Photos: Candace Garcia

34 Comment

  • What the heck does the store’s operation and how they ring you out have to do with real estate????

  • Whoo hoooooooooooooooooo Gonna check this out this weekend. Thanks for the heads up that its open!

  • Shop smart. Shop…S-Mart.

  • I hate HEB…but I’m also cheap. I guess I’ll have to break my “don’t go inside HEB” policy for this one.

  • At a residential level the available amenities and infrastructure are absolutely key to an understanding of the market.

    At a commercial level the store and it’s fixtures are real estate.

  • Screw HEB.

    The outfit is a corporate parasite, trying to suck a few more $$$ out of the neighborhood with the Wilshire Village HEB store.

    And Scott McClelland, thanks for the cluster-fuck your new store construction has brought to a relatively quiet corner of a once peaceful neighborhood.

  • Similar store concept is located in D/FW area, Sack N Save, a keep it low-key pack it yourself kind of store, food choices were terrible. If an item can sit on a pallet for months until purchased it is not food.

  • So no snark about ruining the ambiance and historical significance of the former K-Mart???? Some folks must not have had their coffee yet…

  • markd, I’m interested in your ideas that companies shouldn’t try to maximize the amount of money they make by servicing communities where they foresee demand.

    (I know I said I hate HEB upthread, but it’s because I find the shopping experience there unpleasant, not because I have a bizarre misconception of people making money honestly.)

  • Is this like Aldi?

  • sounds just like the HEB i remember from the 90’s. that may be because i’m from pasadena and we only got the crap stores though.

  • Hope they build one of these in the Heights.

  • markd-Peaceful neighborhood. Now that made me chuckle. Did u complain when Burlington opened? What about Petco and Starbucks? Get over yourself.
    ANd when did the mods allow the F word here?

  • #13, at 9:20 am, to be precise.

  • From someone who actually lives a few blocks away, the store was in the rear portion of a strip-mall megalot. I don’t know what construction impositions markd is talking about.
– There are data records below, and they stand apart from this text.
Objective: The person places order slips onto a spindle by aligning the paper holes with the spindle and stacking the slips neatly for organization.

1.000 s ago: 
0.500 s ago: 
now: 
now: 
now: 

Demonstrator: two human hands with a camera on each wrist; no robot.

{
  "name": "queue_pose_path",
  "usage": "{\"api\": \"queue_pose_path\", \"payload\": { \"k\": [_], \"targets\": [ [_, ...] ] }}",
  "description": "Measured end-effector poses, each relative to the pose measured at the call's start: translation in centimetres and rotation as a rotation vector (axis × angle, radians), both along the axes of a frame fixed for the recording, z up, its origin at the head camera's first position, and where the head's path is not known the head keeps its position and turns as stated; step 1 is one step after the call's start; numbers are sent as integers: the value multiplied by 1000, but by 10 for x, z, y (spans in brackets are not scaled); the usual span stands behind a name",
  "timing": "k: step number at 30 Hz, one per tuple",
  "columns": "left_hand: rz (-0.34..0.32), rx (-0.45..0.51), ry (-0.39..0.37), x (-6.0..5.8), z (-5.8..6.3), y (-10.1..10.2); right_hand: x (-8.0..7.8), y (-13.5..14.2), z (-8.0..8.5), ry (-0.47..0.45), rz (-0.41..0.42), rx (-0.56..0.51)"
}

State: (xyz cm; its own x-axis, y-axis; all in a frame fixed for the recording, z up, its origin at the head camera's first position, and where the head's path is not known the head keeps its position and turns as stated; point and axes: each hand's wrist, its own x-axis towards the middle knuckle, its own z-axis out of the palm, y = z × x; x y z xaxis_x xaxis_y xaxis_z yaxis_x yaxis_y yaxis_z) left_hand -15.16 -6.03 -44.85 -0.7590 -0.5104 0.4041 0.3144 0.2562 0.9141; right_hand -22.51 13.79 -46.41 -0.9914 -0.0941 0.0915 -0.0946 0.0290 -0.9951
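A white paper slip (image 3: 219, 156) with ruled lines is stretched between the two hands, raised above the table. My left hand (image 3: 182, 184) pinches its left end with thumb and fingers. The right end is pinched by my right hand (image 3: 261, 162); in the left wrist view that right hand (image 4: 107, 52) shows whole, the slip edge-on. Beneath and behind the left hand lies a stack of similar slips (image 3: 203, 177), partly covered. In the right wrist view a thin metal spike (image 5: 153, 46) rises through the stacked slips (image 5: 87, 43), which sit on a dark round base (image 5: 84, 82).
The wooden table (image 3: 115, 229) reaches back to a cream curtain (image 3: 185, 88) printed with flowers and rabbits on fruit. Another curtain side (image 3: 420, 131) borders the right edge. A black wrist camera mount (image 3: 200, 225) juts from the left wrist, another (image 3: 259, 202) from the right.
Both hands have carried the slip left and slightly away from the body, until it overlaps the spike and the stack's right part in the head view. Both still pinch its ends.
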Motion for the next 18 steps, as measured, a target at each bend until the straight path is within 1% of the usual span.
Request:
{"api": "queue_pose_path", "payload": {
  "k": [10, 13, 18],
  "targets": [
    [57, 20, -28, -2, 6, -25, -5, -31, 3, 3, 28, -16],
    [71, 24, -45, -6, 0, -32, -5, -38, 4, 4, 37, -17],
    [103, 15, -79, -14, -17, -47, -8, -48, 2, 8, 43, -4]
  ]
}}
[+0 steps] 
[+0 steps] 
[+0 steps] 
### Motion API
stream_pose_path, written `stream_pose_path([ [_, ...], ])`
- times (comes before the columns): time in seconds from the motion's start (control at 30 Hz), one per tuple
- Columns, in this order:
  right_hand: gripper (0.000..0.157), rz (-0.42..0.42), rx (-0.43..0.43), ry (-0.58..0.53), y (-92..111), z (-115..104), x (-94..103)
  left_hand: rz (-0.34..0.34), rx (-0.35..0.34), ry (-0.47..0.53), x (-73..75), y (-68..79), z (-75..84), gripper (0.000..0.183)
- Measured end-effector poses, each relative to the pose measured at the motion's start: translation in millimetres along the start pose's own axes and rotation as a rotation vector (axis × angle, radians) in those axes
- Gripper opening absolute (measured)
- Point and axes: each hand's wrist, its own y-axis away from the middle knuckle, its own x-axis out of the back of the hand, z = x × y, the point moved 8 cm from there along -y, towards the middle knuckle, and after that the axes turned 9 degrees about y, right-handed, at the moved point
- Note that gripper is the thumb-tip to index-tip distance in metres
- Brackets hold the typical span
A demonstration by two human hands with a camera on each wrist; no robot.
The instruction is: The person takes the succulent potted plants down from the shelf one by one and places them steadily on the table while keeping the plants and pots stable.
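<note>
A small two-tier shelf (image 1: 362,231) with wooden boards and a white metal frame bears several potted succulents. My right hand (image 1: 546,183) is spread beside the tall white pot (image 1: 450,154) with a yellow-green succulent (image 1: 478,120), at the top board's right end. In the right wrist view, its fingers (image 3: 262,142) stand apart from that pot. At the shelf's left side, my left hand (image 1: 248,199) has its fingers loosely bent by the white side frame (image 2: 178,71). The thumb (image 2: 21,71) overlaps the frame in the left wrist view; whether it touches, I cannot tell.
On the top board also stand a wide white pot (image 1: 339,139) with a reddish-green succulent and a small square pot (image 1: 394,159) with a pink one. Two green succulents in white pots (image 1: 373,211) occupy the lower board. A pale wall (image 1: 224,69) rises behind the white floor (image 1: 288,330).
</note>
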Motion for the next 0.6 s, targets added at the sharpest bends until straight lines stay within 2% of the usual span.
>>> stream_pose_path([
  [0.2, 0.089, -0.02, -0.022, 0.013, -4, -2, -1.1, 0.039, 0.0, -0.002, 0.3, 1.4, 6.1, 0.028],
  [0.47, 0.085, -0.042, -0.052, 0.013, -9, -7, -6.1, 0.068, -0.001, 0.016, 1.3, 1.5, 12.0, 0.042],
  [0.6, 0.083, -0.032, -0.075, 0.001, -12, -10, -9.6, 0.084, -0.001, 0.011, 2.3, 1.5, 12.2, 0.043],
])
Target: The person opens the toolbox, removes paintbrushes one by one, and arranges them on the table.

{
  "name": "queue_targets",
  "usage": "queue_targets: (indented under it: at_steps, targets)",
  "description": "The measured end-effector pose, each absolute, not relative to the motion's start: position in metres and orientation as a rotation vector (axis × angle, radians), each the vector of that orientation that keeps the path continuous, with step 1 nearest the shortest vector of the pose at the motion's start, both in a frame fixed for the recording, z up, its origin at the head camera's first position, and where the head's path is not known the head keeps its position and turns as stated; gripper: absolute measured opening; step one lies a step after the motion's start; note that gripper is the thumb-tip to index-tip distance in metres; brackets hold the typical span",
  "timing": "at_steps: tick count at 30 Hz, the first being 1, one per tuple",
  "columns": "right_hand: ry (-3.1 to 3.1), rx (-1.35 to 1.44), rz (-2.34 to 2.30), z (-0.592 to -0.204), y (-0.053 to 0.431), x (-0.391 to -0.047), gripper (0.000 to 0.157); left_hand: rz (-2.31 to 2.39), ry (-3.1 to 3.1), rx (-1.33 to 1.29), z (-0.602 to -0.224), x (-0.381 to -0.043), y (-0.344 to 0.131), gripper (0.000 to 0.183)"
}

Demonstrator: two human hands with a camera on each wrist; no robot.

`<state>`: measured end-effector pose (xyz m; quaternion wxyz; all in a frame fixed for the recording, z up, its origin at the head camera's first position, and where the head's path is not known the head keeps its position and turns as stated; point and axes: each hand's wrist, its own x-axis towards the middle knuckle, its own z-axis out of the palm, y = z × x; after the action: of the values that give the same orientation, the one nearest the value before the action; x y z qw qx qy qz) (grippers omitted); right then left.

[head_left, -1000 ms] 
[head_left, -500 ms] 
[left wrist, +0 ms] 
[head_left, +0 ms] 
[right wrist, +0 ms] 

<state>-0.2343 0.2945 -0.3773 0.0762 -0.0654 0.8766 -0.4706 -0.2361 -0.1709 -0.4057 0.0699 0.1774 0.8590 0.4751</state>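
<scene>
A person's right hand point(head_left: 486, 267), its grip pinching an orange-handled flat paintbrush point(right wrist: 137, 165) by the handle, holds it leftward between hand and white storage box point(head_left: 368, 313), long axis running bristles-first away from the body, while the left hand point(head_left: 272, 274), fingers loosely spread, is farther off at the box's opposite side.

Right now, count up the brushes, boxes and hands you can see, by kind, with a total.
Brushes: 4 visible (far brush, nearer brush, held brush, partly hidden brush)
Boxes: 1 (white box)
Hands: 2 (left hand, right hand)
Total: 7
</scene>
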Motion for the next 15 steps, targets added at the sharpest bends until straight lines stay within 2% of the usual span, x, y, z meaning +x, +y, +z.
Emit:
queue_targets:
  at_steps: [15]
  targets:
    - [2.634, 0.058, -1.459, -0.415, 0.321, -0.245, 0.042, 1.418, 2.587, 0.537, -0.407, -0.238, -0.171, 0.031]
    If anything, it’s good to see another new business moving into the area instead of more vacant space sitting idly(recently, gained Los Cucos off Mangum).

    Also, from a grocery perspective, the Randalls just an exit further in at 34th, has crappy meat selection, overpsrays their produce(way too much of it bagged and not fresh, like spinach, b.sprouts, etc.) and never has enough cashiers on duty. With the Krogers at Antoine and Tidwell closing a few weeks ago, this is Randall’s chance to either step up and compete or be a victim.

  • Hey hardworkingwoman, the neighborhood is(was) a pretty peaceful place, you probably don’t get out much though… and the F-word get your panties in a wad? You should probably get over your self.

    Mel, there’s been free speech on Swamplot since I can remember, and I like to use the speech freely.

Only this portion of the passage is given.